▶ **Dataset section**
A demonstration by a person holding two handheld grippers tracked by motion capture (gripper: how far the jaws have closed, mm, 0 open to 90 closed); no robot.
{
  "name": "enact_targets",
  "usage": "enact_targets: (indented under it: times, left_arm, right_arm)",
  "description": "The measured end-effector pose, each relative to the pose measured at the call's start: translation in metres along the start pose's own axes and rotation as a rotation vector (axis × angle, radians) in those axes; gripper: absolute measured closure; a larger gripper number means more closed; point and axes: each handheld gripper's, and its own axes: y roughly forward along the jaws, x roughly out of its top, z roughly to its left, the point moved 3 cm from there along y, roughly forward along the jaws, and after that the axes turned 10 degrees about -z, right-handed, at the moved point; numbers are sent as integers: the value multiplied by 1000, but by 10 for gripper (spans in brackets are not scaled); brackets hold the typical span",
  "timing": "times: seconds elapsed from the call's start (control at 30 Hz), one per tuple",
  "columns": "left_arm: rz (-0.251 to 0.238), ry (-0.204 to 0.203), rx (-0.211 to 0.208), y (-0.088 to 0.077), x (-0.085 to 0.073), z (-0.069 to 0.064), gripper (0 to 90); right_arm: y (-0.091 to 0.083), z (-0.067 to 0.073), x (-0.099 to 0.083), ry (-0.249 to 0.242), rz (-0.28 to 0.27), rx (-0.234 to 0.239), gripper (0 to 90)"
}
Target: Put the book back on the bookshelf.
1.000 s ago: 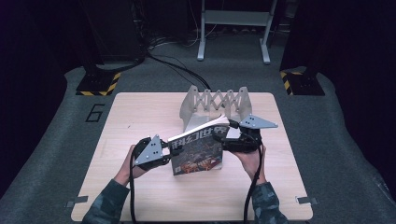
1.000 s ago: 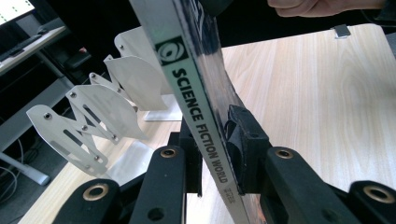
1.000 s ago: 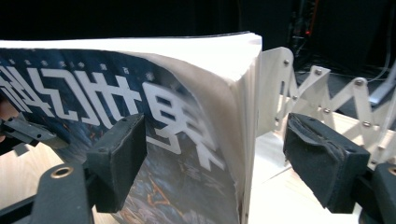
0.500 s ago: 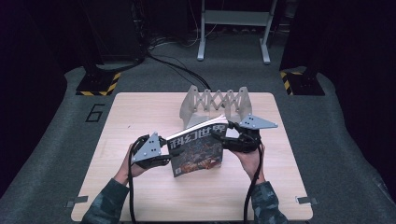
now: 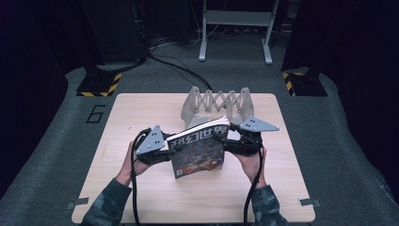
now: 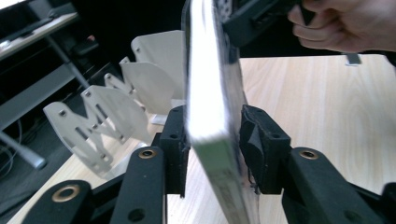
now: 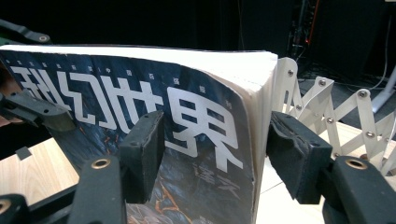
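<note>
A thick paperback book with a dark illustrated cover and white characters stands on edge on the table, tilted, with its cover toward me. My left gripper is at its left side. In the left gripper view the book fills the gap of that gripper and both pads touch it. These jaws have just been opening a little. My right gripper holds the right side. In the right gripper view that gripper has closed on the book, one pad on the cover and one at the back.
A white accordion-style rack stands just behind the book, near the table's far edge. It is close beside the jaws in both gripper views: rack, rack. Black cables trail from both grippers toward me.
The left gripper has edged slightly farther along the book's left side. The book and the right gripper stand much as before.
</note>
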Motion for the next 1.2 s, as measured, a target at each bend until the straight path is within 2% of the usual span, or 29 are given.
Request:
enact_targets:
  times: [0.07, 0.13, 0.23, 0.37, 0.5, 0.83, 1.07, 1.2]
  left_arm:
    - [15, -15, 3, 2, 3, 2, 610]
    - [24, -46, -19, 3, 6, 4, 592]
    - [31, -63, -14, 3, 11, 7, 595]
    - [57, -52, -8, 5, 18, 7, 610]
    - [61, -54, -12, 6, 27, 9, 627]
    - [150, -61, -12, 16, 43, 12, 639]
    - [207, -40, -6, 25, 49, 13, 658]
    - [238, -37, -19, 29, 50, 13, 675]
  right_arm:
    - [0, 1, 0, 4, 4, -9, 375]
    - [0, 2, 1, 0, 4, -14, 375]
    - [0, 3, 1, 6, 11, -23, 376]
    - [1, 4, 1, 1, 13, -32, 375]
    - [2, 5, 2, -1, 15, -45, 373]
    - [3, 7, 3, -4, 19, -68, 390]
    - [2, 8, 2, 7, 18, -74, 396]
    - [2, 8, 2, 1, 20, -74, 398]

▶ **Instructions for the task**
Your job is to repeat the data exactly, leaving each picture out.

▶ **Answer area**
A demonstration by a person holding two handheld grippers tracked by motion capture (gripper: how far the jaws have closed, mm, 0 open to 90 closed); no robot.
{
  "name": "enact_targets",
  "usage": "enact_targets: (indented under it: times, left_arm, right_arm)",
  "description": "The measured end-effector pose, each relative to the pose measured at the call's start: translation in metres along the start pose's own axes and rotation as a rotation vector (axis × angle, radians) in those axes; gripper: absolute measured closure; a larger gripper number means more closed; point and axes: each handheld gripper's, and its own axes: y roughly forward along the jaws, x roughly out of its top, z roughly to its left, the point moved 3 cm from there along y, roughly forward along the jaws, and after that the axes turned 10 degrees about -z, right-handed, at the moved point; numbers are sent as integers: the value multiplied by 1000, but by 10 for gripper (spans in brackets are not scaled); brackets hold the typical span",
  "timing": "times: seconds elapsed from the call's start (control at 30 Hz), one per tuple",
  "columns": "left_arm: rz (-0.251 to 0.238), ry (-0.204 to 0.203), rx (-0.211 to 0.208), y (-0.088 to 0.077), x (-0.085 to 0.073), z (-0.069 to 0.064), gripper (0 to 90); right_arm: y (-0.091 to 0.083), z (-0.067 to 0.073), x (-0.099 to 0.083), ry (-0.249 to 0.242), rz (-0.28 to 0.27), rx (-0.234 to 0.239), gripper (0 to 90)"
}
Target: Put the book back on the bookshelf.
1.000 s ago: 
1.000 s ago: 
1.000 s ago: 
0.500 s ago: 
now: 
now: 
now: 
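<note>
A thick paperback book with a dark illustrated cover and white characters stands on edge on the table, tilted, with its cover toward me. My left gripper is at its left side. In the left gripper view the book fills the gap of that gripper and both pads touch it. These jaws have just been opening a little. My right gripper holds the right side. In the right gripper view that gripper has closed on the book, one pad on the cover and one at the back.
A white accordion-style rack stands just behind the book, near the table's far edge. It is close beside the jaws in both gripper views: rack, rack. Black cables trail from both grippers toward me.
The left gripper has edged slightly farther along the book's left side. The book and the right gripper stand much as before.
</note>
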Motion for the next 1.2 s, as measured, a target at each bend until the straight path is within 2% of the usual span, or 29 are given.
Request:
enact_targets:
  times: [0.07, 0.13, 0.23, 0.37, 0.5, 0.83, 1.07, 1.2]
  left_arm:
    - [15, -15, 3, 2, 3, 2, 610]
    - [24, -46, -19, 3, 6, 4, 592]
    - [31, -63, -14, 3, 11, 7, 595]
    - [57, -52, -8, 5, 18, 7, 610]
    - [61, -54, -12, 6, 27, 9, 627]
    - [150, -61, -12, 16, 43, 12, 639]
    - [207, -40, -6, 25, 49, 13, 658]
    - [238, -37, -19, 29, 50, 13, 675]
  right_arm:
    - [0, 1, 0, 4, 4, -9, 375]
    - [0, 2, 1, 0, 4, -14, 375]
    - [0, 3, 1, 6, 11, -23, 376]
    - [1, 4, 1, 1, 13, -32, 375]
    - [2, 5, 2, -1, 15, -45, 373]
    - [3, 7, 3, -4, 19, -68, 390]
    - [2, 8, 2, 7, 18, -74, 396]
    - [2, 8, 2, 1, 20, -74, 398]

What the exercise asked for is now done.